From top to bottom, return the listing exactly as it appears, omitting its images.

▸ **Data segment**:
──────────

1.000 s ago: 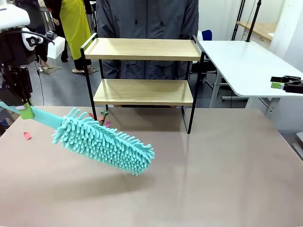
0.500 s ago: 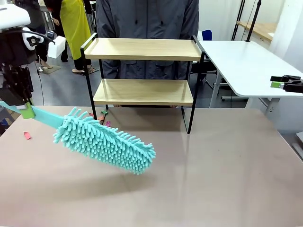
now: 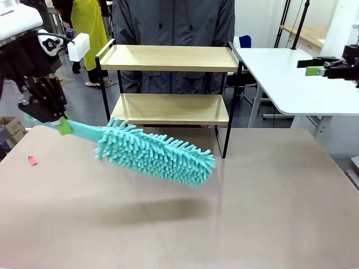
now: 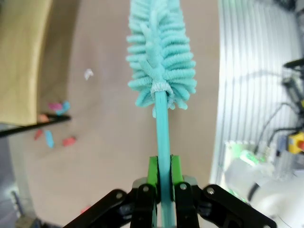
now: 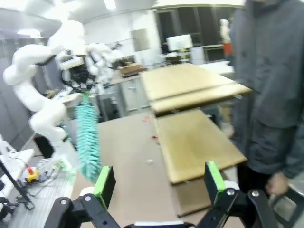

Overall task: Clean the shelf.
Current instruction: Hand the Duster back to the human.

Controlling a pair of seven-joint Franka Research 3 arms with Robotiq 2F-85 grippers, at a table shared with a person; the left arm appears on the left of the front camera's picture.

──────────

▸ **Task result**:
1.000 s ago: 
0.500 s ago: 
now: 
now: 
now: 

Overall task: Clean the shelf.
Current instruction: Hand the Duster back to the human.

Controlling a pair of seven-joint Franka Research 3 arms with Robotiq 2F-85 grippers, at a table shared with a person; the left arm appears on the left of the front camera's picture.

The requested output is complete.